Analysis: U.S. Supreme Court Ruling Against Awarding Punitive Damages for Unseaworthiness Claims
Reese B. Mitchell – On June 24, 2019, the United States Supreme Court ruled mariners’ unseaworthiness claims are ineligible for punitive damages. The Dutra Grp. v. Batterton, No. 18-266, 2019 WL 2570621 (U.S. June 24, 2019).
In a 6-3 ruling, Justice Alito’s authored decision reversed the Ninth Circuit’s practice of granting punitive damages in claims based on unseaworthy conditions aboard a vessel. The majority based their ruling on both historical and practical considerations. Punitive damages are awards that punish a defendant by going beyond compensating a person for injuries and monetarily punish an alleged bad actor.

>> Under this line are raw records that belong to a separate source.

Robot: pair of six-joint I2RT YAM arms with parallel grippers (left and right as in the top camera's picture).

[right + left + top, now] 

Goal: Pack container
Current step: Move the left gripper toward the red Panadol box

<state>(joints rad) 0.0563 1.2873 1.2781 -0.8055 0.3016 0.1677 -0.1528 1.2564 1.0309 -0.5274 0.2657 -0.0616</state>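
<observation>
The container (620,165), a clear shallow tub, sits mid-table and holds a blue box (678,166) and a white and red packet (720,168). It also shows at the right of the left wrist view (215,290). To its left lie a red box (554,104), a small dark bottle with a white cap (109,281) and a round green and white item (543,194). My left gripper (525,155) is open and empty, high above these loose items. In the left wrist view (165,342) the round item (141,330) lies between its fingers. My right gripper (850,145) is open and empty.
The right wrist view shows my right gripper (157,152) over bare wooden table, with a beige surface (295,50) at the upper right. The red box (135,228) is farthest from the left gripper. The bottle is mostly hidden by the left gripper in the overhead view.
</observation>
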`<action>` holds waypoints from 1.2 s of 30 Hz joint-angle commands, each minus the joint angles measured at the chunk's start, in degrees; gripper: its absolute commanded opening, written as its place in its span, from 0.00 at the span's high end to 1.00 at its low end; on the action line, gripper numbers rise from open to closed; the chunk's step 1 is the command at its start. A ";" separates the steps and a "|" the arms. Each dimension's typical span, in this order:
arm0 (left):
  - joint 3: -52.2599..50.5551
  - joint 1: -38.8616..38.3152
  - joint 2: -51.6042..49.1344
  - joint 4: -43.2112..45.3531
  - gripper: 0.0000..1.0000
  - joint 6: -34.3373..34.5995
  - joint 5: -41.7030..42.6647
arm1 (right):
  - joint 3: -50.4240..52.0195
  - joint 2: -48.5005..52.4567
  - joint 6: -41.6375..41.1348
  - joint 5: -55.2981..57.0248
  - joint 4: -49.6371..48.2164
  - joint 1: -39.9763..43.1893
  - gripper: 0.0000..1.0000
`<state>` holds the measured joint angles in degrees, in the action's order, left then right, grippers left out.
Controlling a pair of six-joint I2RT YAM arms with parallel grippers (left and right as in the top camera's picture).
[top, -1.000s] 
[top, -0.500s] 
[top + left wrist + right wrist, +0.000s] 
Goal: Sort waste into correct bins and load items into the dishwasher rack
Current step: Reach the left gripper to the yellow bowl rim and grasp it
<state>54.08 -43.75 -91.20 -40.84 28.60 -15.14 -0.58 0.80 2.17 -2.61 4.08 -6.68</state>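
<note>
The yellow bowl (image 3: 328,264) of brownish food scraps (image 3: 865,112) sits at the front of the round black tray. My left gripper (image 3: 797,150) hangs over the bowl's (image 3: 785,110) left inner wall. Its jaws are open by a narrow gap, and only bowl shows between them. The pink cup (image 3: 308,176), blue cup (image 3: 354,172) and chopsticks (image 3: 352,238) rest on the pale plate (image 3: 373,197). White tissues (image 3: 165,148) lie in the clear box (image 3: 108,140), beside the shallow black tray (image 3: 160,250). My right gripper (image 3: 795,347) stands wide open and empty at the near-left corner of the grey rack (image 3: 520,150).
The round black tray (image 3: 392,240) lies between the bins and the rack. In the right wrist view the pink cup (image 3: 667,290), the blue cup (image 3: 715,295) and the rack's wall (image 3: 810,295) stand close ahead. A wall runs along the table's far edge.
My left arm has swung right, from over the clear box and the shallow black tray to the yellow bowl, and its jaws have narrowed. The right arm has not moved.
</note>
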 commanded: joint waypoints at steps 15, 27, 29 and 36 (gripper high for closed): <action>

This case arose when Christopher Batterton, a deckhand working aboard a scow off of California, suffered an injured hand after a hatch blew open because of pressure build-up in a compartment. The vessel was owned and operated by the Dutra Group. After being hurt, Batterton sued his employer, the Dutra Group for general and punitive damages based on a variety of claims including negligence, unseaworthiness, maintenance and cure, and wages. The defendant moved to strike Batterton’s punitive damages claim because it asserted such a remedy was unavailable for unseaworthiness claims.
Both the District Court and the Ninth Circuit denied Dutra’s motion based on Ninth Circuit precedent that punitive damages are available for unseaworthiness claims. The Supreme Court granted cert because the Ninth Circuit’s position directly opposed the decisions issued in the Fifth and First Circuits.
Justice Alito began his analysis with the premise that under admiralty law, the Court will look towards ‘“legislative enactments for policy guidance’ while recognizing that [Court] ‘may supplement these statutory remedies where doing so would achieve the uniform vindication’ of the policies served by the relevant statutes.” Any decision regarding the allowance of punitive damages under the various aspects of maritime law required a review of historical precedent allowing for such awards and if “parallel statutory schemes would require such damages.”
Contrary to Batterton’s assertions, punitive damages have not been available for unseaworthiness claims under the common law. Injured seamen have claimed and been awarded punitive damages under the traditional maritime remedy of maintenance and cure which is a separate and different cause of action. The June 24th decision discusses the historical background of both claims.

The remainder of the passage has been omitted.